## The task
Go through the listing that follows and report the number of lines with the string "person" in them, nothing more.

## Exercise input
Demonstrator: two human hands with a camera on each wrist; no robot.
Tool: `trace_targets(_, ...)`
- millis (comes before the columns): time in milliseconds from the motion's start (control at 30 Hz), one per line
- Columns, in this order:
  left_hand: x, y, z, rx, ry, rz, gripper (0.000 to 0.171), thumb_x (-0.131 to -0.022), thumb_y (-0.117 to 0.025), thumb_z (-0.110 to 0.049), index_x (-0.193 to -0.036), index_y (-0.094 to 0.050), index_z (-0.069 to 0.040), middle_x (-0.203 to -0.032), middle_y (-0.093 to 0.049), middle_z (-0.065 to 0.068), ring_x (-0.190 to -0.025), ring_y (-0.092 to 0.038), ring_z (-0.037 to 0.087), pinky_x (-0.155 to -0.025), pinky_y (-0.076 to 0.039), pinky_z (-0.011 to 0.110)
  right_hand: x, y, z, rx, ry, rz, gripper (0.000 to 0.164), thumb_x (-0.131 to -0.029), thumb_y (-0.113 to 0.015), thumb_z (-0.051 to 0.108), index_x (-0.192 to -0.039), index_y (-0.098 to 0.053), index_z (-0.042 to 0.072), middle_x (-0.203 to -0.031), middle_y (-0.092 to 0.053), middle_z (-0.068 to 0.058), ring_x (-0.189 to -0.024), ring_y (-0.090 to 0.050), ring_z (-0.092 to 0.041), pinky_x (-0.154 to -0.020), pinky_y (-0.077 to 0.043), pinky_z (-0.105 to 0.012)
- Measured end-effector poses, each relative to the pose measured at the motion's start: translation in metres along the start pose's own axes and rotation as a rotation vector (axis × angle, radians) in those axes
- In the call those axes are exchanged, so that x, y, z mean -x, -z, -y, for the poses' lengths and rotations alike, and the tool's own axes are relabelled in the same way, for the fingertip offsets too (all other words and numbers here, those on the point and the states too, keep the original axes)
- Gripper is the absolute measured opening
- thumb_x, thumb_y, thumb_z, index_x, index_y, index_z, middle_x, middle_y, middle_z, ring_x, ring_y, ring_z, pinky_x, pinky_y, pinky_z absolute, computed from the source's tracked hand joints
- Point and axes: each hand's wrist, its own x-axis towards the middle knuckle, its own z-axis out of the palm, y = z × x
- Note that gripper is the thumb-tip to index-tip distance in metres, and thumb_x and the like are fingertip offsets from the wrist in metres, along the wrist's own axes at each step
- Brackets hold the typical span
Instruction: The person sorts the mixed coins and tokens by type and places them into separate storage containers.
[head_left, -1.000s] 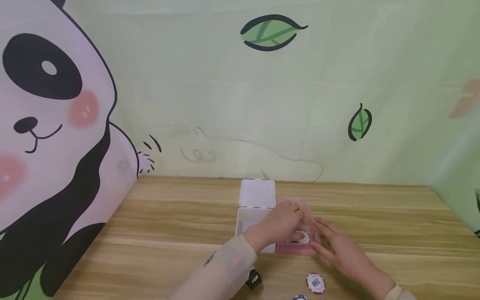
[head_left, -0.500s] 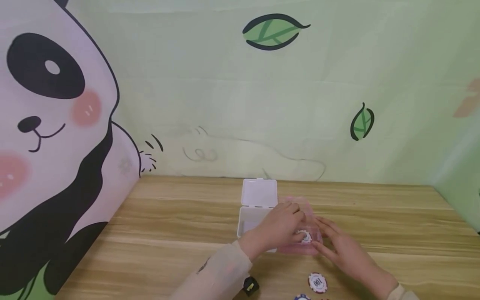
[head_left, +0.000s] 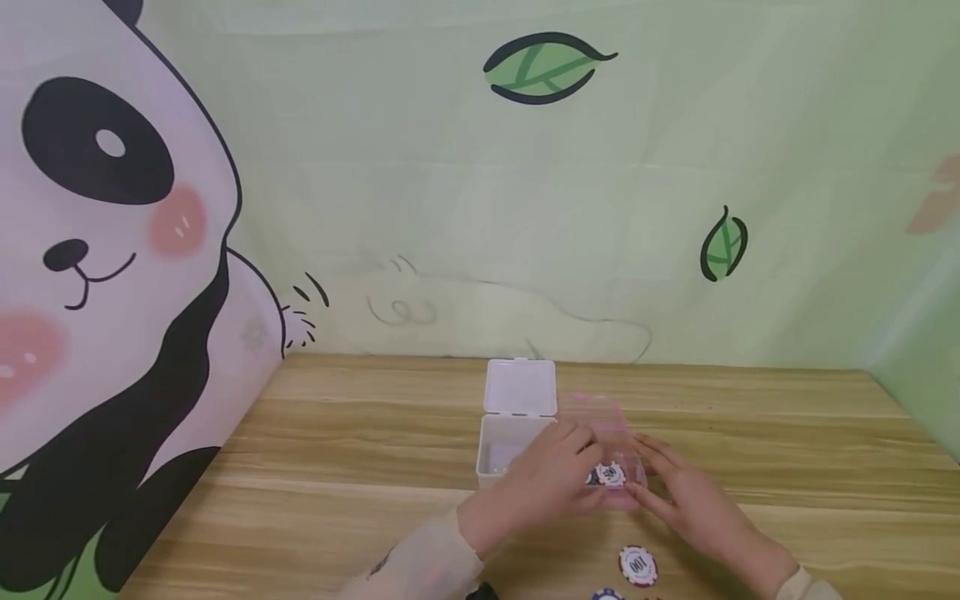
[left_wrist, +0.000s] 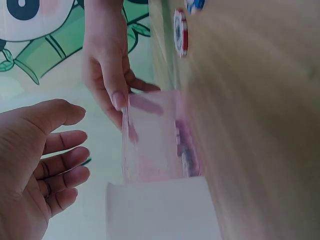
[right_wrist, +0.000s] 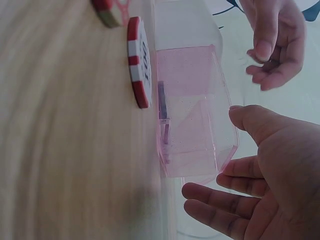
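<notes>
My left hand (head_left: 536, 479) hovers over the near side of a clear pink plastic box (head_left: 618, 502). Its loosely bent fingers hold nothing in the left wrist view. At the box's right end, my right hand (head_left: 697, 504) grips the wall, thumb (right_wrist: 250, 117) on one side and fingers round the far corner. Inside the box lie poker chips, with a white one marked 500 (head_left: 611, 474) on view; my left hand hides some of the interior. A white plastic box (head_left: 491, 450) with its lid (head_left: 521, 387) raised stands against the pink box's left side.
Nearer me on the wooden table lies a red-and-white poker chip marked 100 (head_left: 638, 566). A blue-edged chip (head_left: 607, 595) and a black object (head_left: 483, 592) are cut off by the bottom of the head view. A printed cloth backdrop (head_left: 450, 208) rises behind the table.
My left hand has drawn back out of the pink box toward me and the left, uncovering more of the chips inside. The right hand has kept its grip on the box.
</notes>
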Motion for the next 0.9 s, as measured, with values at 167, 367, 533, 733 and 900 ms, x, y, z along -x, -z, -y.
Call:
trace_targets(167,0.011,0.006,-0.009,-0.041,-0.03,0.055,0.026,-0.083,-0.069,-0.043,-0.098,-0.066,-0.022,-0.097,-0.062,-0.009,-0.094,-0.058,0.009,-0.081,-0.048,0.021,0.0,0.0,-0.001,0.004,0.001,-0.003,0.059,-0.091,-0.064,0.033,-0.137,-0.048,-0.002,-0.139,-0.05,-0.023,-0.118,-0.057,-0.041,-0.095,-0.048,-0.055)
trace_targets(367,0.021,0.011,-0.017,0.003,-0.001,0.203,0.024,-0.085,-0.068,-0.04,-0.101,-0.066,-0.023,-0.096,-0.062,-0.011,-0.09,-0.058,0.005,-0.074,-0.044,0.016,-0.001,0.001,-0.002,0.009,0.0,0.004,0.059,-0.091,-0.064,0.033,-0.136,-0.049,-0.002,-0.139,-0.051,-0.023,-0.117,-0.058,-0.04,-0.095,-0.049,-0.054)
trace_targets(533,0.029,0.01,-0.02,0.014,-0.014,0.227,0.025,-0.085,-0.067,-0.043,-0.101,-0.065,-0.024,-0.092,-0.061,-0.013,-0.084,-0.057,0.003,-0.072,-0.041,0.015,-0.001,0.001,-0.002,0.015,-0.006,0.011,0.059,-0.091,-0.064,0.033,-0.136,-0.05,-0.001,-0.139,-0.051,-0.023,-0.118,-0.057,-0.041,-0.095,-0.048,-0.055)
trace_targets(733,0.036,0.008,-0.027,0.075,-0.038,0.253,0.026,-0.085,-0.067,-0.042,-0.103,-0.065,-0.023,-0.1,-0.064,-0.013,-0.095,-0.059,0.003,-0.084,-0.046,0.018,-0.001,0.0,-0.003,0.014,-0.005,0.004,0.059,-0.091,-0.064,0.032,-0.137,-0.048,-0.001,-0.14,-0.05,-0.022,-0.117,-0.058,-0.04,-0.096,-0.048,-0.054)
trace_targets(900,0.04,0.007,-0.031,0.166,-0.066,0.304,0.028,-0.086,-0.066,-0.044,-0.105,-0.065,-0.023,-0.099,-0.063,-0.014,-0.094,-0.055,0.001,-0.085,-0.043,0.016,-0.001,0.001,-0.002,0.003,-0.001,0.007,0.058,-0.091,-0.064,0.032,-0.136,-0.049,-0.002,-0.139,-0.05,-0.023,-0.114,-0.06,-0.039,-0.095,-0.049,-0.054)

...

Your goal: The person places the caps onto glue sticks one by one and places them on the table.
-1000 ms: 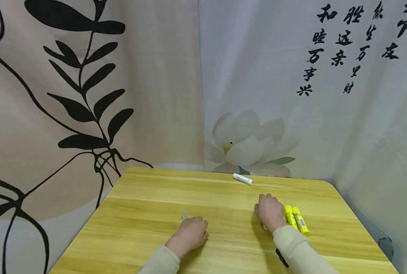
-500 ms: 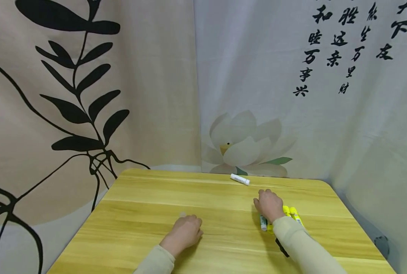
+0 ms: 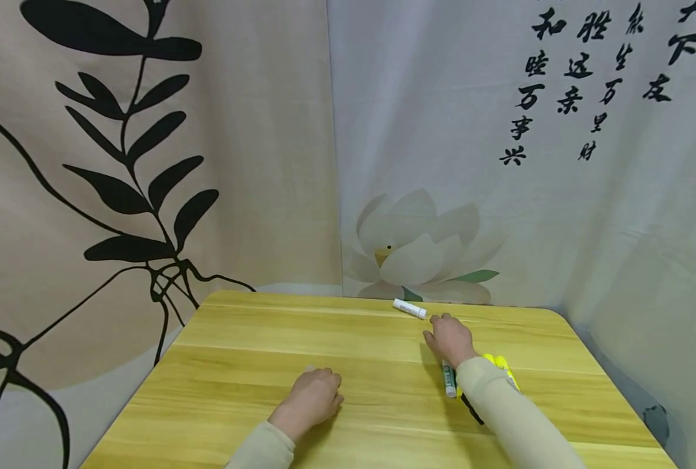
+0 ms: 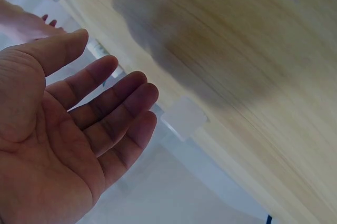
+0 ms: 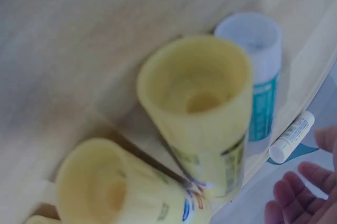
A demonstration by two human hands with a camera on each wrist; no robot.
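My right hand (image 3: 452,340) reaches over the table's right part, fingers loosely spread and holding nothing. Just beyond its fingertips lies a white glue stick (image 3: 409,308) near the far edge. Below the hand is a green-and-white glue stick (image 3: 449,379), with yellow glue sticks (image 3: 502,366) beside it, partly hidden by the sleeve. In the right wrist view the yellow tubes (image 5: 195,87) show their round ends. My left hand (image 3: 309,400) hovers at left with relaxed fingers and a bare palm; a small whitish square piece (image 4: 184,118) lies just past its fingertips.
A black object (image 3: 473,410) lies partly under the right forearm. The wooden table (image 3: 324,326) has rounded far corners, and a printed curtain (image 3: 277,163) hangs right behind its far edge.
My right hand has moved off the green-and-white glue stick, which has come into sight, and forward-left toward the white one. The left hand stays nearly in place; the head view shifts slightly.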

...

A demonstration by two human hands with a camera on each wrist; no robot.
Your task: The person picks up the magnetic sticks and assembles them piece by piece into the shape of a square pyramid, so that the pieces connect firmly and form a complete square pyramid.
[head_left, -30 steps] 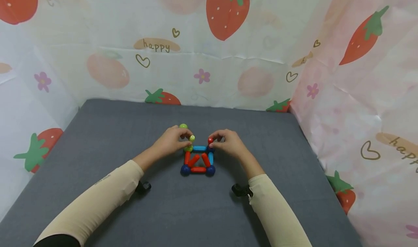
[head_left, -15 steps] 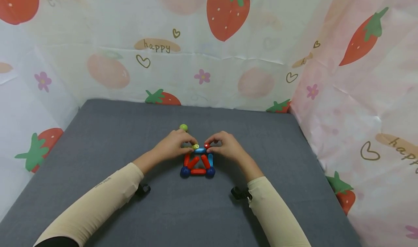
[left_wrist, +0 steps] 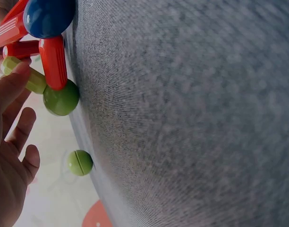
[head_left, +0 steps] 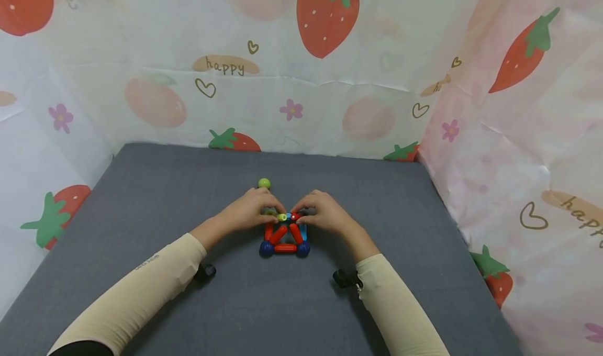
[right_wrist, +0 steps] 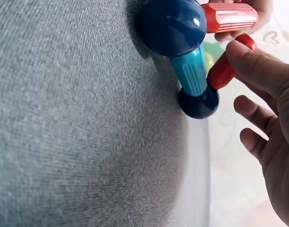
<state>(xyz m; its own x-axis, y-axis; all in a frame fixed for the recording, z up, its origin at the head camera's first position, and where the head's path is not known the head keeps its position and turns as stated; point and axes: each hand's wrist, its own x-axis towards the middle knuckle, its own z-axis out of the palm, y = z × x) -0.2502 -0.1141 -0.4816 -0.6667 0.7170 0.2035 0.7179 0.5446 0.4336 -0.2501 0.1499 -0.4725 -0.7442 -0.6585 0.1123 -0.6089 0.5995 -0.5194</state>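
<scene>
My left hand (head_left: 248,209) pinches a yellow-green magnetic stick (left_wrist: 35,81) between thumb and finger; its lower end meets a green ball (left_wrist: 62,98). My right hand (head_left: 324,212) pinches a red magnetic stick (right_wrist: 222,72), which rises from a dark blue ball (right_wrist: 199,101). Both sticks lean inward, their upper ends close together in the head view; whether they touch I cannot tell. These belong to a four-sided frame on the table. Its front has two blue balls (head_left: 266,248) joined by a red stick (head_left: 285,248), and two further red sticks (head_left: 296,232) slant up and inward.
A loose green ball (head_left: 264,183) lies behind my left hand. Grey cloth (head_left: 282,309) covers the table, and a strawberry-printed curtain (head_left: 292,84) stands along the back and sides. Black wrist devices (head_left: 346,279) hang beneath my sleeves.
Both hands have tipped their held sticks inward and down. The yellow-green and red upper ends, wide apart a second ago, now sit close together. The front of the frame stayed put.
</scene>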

## Reply to the exercise
3